# crank set for scott scale 40 ?



## ian westmacott (17 Jan 2013)

Hello guys, I'm looking for a new crank set for my scott scale 40. At the moment she has deore m590 triple on her and to be fair it has seen better days  . I have a budget of around £120 for a new / second hand crank set anyone got any ideas on what would be best for my bike. Ohh and would it be better if i changed the front mech at the same time, this is also deore. 
cheers ian.


----------



## addictfreak (17 Jan 2013)

Depends if you are just looking to replace or upgrade.

To replace you will get the same for about £40 if you shop around.

Or up grade XT will set you back £130-150 or cheaper if you buy on line and shop around.


----------



## addictfreak (17 Jan 2013)

I just replaced my BB and crankset on my Scott Scale 35. Just bought like for like

http://www.merlincycles.com/bike-sh...&utm_medium=shopping&utm_term=Chainsets+-+MTB


----------



## ian westmacott (17 Jan 2013)

Would like to upgrade , anyone heard of a company called Mowa ? they have some nice looking stuff on ebay but i cant find anything about the company online .


----------



## ian westmacott (17 Jan 2013)

i will prob go for deore xt m770's unless you guys have any other ideas


----------



## 02GF74 (19 Jan 2013)

you can't go wrong with XT. heard of Mowa - they seem to make nice parts for the weight concsoius rider/builder - not heard anything bad about them.

have a look at ebay and Chain Reactio/Merlin/Wiggle.
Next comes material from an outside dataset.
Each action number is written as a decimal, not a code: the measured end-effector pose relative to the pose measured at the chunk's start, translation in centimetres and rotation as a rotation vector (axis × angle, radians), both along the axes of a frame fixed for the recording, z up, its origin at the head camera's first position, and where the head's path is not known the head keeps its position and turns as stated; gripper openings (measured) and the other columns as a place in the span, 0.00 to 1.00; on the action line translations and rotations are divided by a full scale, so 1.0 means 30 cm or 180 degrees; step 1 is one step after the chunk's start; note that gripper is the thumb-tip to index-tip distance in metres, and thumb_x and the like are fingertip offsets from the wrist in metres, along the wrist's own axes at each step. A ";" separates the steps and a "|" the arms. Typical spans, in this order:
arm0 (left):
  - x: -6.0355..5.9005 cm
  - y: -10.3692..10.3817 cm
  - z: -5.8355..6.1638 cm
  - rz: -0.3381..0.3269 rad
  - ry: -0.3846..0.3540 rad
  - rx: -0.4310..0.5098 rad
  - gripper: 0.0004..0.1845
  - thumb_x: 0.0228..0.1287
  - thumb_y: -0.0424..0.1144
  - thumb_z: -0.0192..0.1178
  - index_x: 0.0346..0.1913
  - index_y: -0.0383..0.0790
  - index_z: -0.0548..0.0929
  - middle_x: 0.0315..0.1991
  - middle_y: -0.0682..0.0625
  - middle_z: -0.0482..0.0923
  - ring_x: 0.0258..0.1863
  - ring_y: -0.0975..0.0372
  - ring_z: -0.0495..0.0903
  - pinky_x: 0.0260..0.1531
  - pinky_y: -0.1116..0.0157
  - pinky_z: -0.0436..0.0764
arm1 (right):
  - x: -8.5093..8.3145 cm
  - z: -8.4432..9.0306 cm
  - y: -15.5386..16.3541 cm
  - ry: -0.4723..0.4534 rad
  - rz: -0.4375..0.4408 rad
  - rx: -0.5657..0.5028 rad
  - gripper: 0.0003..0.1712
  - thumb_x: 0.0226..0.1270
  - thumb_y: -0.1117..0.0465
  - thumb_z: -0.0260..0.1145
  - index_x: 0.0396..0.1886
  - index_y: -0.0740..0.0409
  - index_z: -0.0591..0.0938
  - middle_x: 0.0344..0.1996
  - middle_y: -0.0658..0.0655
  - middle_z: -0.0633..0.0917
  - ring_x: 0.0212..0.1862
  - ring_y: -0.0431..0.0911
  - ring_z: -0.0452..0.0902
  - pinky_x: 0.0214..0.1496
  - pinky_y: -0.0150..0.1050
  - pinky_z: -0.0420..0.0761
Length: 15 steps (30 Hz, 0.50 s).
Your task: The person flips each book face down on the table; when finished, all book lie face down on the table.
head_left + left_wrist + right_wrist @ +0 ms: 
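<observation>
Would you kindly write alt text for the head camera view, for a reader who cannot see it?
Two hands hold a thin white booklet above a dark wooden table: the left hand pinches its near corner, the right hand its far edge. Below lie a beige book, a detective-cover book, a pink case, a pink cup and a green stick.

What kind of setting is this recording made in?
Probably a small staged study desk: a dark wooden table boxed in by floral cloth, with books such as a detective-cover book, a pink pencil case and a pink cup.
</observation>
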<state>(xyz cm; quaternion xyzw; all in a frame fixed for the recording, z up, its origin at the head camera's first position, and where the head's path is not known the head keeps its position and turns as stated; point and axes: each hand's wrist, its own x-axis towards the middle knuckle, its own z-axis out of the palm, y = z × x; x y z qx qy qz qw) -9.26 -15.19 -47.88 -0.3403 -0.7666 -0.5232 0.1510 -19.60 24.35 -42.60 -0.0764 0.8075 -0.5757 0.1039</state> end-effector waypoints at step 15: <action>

Check that the crank is same length, it uses same BB unless you want to change.


----------



## Cubist (19 Jan 2013)

I thought I'd replied to this but for some reason my post has fallen off

If it's not too late try hibike.de, bike-discount.de, bike-components.de ( example, XT 3x9 triple incl. BB for £130)
http://www.bike-components.de/products/info/p16418_XT-Kurbelgarnitur-FC-M770-3x9-Hollowtech-II-.html

Most of Ze German sites have English options and some even have paypal.

Loads on Ebay by the way, as long as you're prepared to swap one or two rings what could go wrong.....?

And a final thought, SLX is just as good, and will save you £30 quid to spend on cake and beer ...... oh, and Deore is just as good as SLX, but it's painted not anodised so all the finish rubs off......


----------